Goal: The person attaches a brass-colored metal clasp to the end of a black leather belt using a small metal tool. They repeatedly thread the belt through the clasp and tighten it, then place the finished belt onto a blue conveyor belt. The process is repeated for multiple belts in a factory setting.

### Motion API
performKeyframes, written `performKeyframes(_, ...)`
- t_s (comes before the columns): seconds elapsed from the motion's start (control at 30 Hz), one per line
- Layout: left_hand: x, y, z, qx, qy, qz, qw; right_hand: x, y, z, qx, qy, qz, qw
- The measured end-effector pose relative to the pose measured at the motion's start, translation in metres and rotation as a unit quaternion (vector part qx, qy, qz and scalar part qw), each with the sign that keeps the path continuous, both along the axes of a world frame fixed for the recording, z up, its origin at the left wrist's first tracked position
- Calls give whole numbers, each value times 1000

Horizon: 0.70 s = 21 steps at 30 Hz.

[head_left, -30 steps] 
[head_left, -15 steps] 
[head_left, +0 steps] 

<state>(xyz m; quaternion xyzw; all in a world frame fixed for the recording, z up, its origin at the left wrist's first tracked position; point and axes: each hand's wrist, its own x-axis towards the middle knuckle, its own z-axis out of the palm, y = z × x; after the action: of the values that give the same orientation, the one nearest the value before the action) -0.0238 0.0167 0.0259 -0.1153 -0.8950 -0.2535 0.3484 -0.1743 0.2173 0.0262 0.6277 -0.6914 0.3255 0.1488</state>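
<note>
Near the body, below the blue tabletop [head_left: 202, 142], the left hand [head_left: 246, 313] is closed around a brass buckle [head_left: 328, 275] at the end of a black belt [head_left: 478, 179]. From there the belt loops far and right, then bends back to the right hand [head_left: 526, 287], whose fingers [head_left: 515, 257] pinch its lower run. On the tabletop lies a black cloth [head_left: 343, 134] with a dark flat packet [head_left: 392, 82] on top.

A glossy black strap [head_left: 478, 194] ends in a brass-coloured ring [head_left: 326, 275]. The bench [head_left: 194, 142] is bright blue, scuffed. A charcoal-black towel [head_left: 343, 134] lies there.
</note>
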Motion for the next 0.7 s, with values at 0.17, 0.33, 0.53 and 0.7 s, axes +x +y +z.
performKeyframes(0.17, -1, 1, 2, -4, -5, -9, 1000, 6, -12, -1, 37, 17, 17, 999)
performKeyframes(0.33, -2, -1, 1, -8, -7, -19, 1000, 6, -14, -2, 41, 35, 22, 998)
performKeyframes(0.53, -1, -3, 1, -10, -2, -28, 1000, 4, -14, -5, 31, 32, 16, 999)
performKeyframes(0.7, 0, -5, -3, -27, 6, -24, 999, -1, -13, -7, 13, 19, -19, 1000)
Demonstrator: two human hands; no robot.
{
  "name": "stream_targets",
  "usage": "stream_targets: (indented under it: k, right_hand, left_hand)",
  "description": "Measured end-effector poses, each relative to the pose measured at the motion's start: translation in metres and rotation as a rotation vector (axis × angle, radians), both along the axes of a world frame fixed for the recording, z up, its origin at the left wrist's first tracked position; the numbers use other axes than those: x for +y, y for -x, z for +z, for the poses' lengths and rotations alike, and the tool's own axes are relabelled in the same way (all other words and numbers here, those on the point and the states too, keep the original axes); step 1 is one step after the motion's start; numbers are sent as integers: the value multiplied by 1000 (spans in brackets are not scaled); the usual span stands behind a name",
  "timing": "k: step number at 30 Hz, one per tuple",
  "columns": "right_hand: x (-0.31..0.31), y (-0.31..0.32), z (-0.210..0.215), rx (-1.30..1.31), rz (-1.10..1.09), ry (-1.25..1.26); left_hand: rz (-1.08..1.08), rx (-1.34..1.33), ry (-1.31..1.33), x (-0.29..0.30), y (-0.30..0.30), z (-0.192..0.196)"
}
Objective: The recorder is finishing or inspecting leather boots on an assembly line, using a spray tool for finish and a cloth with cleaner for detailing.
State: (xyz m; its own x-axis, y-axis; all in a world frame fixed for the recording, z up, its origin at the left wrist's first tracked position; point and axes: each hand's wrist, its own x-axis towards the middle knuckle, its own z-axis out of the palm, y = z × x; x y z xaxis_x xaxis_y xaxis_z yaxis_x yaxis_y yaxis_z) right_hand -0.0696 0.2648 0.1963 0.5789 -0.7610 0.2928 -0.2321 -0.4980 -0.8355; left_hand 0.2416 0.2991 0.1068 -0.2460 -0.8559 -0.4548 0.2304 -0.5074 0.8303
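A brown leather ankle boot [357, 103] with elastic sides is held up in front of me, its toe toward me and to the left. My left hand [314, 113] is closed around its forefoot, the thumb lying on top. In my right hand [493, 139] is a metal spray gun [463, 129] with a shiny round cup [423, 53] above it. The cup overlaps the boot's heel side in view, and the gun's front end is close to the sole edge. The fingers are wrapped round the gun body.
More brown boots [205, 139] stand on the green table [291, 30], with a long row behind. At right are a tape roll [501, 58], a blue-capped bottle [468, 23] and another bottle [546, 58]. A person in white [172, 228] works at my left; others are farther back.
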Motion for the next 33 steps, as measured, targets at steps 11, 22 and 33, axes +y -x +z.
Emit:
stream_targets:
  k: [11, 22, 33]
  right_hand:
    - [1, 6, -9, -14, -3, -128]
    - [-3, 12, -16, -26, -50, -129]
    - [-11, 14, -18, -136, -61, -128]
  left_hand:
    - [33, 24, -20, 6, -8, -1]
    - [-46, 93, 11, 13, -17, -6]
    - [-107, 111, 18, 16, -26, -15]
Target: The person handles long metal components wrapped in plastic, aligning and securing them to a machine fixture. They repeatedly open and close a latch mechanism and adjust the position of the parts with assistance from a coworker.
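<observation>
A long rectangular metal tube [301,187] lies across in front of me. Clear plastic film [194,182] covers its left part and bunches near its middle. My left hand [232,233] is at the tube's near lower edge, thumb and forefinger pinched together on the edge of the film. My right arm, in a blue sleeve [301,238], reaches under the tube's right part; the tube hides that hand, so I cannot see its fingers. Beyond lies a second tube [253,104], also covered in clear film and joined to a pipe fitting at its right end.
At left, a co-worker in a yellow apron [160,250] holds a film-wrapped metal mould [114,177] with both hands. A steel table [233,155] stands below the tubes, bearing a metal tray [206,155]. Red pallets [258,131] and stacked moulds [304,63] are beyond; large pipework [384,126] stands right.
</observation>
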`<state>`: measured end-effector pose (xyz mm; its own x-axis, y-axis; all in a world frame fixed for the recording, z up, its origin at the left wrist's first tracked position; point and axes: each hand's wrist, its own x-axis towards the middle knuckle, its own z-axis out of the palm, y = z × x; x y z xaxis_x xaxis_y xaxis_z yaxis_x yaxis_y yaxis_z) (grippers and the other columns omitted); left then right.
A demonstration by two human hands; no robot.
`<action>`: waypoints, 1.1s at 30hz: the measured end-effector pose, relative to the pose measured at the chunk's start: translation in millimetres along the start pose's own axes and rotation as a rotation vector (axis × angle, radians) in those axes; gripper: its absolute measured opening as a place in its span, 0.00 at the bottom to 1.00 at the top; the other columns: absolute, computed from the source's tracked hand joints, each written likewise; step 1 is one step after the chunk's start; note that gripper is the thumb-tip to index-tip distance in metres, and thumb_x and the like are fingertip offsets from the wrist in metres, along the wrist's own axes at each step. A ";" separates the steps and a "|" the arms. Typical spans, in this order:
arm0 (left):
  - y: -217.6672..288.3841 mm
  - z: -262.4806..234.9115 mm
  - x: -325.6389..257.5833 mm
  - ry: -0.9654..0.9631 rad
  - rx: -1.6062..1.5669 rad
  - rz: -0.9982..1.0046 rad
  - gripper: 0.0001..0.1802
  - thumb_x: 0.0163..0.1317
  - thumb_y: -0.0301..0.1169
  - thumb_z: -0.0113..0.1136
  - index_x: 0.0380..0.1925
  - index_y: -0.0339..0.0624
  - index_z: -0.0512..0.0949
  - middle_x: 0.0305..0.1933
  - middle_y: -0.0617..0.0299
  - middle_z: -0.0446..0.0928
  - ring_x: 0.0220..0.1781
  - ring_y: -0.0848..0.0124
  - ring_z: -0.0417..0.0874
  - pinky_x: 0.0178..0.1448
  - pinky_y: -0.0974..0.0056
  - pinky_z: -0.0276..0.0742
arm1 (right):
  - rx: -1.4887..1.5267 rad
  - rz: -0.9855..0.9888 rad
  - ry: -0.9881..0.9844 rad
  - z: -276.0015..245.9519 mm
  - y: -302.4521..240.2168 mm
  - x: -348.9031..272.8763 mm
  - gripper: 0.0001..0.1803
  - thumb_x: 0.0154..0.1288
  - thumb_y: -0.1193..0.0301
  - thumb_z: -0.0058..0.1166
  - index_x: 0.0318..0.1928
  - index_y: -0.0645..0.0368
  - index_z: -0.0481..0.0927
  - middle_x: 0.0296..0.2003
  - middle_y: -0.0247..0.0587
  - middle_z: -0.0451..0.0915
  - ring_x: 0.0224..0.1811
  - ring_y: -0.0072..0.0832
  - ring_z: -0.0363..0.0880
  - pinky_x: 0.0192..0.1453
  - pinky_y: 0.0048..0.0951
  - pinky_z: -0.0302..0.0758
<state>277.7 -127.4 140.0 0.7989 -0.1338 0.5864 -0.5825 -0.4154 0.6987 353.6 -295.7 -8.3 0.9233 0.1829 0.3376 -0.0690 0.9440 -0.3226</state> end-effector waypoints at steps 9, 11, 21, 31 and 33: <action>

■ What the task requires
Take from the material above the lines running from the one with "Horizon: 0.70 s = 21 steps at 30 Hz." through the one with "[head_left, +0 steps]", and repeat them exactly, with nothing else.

■ Finished exercise
Horizon: 0.70 s = 21 steps at 30 Hz.

[head_left, -30 steps] 
[head_left, -15 steps] 
[head_left, +0 steps] 

With that, the output is done.